## Work order
Only one stretch of the listing below is wanted. Begin at the line that has "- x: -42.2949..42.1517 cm", stop after the line that has "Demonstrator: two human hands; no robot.", and repeat every line in between exactly.

## Stored data
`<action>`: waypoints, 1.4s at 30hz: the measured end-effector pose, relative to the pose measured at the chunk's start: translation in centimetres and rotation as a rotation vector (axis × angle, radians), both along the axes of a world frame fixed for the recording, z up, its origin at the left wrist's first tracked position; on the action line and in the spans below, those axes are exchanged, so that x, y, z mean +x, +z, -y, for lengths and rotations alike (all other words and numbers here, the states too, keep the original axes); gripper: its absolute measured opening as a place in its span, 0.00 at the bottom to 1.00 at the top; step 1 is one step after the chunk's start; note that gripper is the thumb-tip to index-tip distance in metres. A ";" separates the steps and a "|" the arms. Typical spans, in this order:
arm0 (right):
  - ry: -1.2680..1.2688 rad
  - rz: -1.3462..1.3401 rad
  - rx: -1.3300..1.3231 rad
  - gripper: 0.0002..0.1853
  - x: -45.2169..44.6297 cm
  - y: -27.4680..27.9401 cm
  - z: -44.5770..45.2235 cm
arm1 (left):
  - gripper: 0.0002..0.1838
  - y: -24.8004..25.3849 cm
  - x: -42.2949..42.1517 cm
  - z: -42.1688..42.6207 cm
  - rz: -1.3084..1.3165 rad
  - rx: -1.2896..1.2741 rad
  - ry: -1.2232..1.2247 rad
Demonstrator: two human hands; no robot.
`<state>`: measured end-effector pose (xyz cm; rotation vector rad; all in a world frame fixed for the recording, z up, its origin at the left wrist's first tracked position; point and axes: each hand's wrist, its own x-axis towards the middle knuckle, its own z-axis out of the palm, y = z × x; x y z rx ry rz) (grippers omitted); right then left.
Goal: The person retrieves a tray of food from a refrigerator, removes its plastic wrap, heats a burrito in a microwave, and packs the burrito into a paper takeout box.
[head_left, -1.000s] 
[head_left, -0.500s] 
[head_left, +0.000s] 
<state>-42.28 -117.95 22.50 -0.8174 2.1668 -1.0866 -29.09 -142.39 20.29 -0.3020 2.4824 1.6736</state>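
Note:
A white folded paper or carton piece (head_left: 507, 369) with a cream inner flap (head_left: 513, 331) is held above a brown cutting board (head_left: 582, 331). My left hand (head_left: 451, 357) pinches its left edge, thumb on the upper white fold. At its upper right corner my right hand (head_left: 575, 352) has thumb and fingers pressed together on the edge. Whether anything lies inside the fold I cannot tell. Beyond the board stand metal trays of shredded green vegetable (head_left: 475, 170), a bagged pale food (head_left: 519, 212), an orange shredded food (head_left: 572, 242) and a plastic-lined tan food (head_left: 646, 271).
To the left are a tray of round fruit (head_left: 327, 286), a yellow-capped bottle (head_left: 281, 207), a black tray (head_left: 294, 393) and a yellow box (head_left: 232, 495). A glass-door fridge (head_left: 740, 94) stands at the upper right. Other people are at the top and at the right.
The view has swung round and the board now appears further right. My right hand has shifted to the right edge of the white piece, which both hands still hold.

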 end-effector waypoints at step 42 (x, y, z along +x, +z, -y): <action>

## Result below
  - x: -42.2949..42.1517 cm
  - z: -42.1688..42.6207 cm
  - rz: -1.3084..1.3165 rad
  - rx: -1.2896..1.2741 rad
  - ry: -1.2232..1.2247 rad
Demonstrator: two human hands; no robot.

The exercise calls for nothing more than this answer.